- **Task item**: Transcribe the listing underneath, keeping each word exact and omitting the images.

▼▼▼

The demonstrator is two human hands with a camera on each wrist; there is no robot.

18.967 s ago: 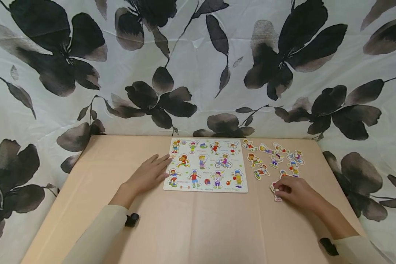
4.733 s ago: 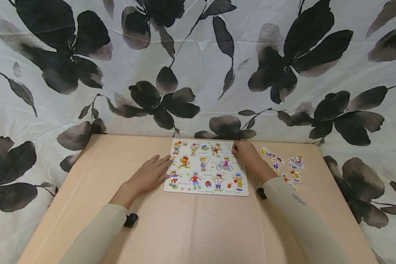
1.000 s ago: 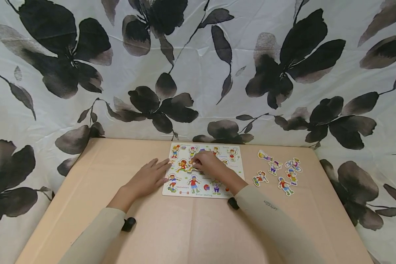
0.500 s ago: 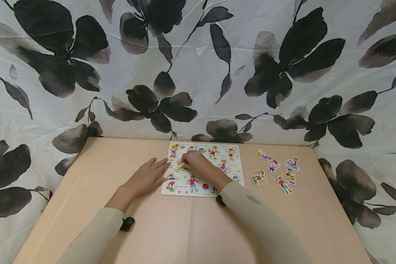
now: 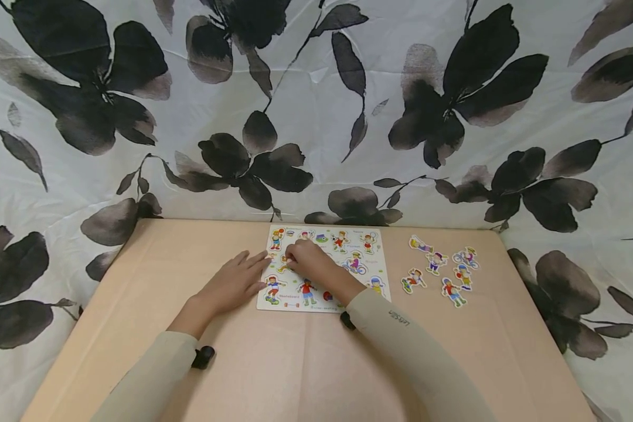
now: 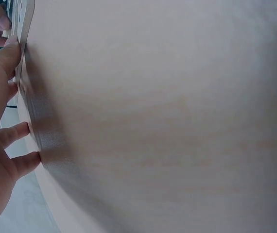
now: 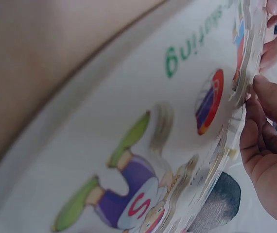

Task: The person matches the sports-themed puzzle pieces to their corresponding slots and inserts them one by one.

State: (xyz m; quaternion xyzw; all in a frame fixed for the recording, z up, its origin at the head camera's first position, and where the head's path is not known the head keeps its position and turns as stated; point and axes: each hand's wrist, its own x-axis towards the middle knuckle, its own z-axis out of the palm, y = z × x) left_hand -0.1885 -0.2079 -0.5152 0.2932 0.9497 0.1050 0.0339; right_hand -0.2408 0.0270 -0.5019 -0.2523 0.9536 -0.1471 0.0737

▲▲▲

- **Output for this exercise**:
The demonstrator is two human hands with a camera on each wrist; there is no robot.

18.967 s ago: 
4.733 s ago: 
1.000 s ago: 
0.500 s ago: 
now: 
now: 
now: 

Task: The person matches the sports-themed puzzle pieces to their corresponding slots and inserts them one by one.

State: (xyz m; quaternion xyzw; all in a frame fixed for the recording, z up, its origin at the head camera's first position, and where the head's path is not known the head keeps its position and turns as stated; point and axes: each hand's wrist, its own x-axis towards the middle knuckle, its own z-axis out of the palm, y = z × x) left_hand -0.1885 -0.2079 -0.5152 0.2932 0.9497 0.1050 0.0339; right_hand -0.2408 0.0270 -0.5019 -0.2523 0.9536 -0.1471 0.0737

This is the complete output.